● What to do
The copy you give must match the lines from the top of the data through the line containing "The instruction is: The" exactly, and it must hold no pictures.

● Records supplied
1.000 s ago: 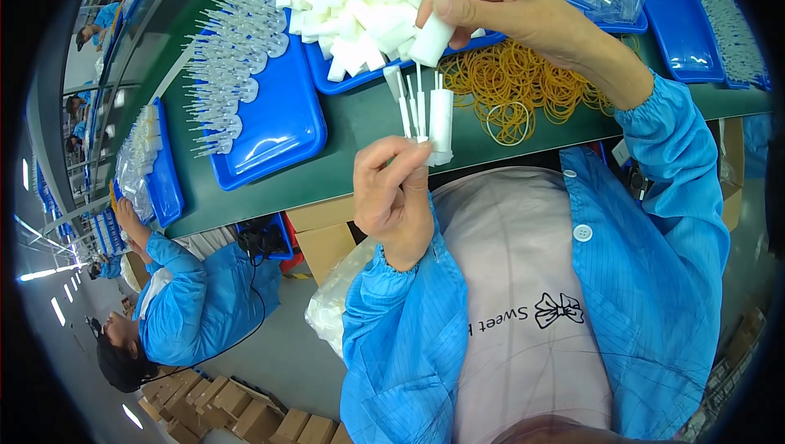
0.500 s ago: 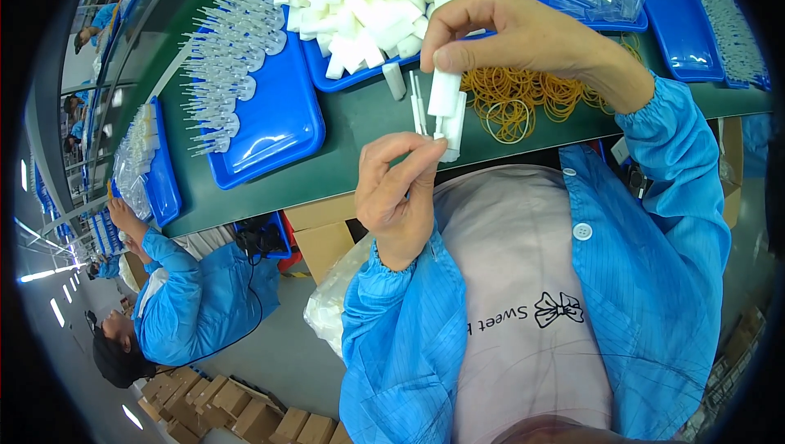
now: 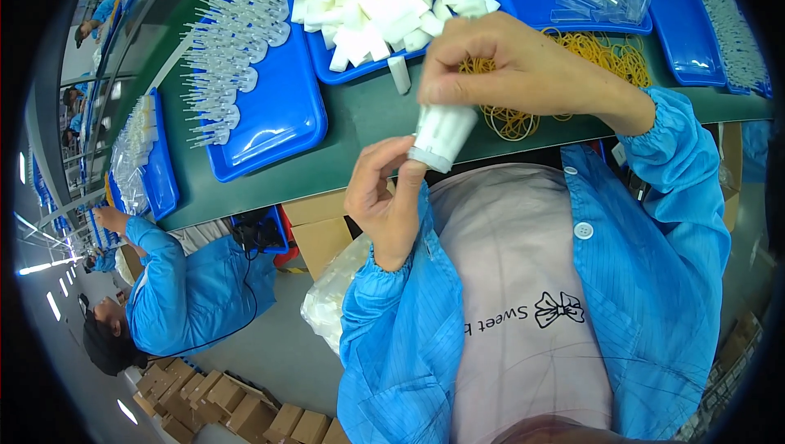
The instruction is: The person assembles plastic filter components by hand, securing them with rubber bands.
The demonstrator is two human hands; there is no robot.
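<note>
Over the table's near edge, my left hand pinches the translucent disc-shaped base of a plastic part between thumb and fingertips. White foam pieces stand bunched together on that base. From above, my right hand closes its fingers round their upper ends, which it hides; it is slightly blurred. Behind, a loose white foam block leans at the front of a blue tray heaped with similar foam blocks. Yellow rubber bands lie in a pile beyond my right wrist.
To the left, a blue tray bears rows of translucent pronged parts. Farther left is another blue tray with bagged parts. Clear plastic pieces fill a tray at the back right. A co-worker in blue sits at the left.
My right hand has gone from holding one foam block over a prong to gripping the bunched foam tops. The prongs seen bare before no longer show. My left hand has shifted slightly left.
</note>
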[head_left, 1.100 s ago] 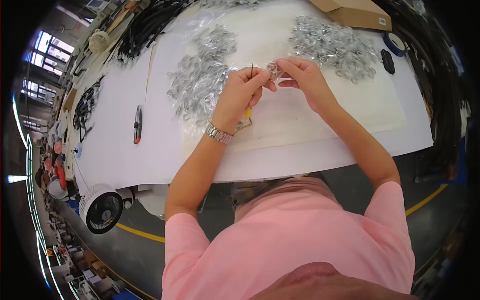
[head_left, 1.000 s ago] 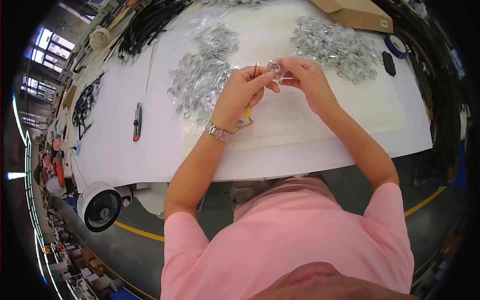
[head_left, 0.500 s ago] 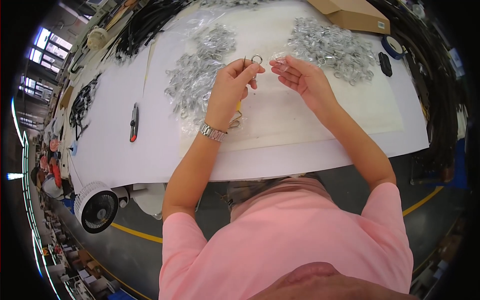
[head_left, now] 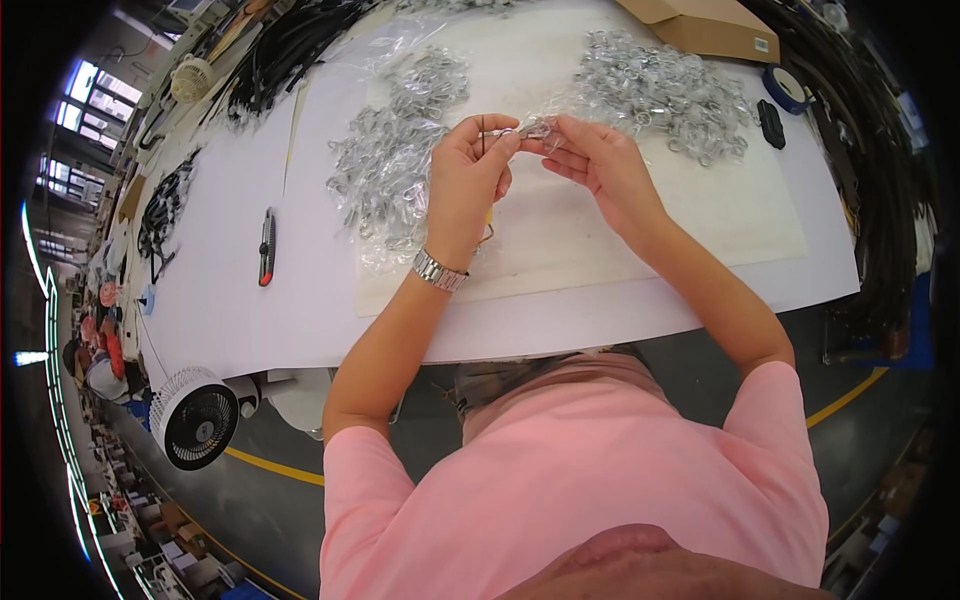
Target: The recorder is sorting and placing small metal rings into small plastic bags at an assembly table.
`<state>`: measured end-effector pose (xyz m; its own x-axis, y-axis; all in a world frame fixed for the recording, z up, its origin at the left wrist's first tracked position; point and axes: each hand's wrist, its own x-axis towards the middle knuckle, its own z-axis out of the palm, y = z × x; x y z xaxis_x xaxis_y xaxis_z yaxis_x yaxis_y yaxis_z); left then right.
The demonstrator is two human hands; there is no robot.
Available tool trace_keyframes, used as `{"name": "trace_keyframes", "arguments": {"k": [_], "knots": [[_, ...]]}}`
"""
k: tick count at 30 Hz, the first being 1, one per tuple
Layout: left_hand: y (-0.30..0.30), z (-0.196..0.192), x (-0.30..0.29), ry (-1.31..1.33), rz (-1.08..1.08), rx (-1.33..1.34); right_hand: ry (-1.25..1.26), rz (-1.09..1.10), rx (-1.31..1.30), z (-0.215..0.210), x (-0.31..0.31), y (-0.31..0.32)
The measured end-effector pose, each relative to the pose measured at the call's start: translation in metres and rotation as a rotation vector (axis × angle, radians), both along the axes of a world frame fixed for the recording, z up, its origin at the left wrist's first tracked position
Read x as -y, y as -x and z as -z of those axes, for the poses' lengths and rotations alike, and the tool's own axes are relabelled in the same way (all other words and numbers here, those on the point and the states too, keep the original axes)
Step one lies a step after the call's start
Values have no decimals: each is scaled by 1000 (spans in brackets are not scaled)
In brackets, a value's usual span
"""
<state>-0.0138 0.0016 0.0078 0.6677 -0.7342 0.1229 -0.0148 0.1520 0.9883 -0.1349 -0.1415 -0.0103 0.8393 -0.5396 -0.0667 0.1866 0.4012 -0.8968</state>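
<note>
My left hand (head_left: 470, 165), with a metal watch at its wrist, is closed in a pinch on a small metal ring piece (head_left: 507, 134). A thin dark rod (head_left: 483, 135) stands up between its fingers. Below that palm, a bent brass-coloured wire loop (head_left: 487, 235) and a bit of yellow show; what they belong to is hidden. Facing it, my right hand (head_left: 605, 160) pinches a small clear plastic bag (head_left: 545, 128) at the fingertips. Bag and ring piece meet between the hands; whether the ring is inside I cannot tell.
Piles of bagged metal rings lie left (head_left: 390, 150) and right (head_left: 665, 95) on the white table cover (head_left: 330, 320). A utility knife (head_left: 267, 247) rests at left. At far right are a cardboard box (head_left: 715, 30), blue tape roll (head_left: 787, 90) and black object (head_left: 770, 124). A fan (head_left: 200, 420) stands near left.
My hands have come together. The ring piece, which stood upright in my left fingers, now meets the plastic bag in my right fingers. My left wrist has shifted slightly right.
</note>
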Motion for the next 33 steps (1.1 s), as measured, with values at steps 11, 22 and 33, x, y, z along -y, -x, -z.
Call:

● Written reply
1.000 s ago: 
0.500 s ago: 
now: 
The instruction is: The person assembles plastic filter components by hand, securing them with rubber bands.

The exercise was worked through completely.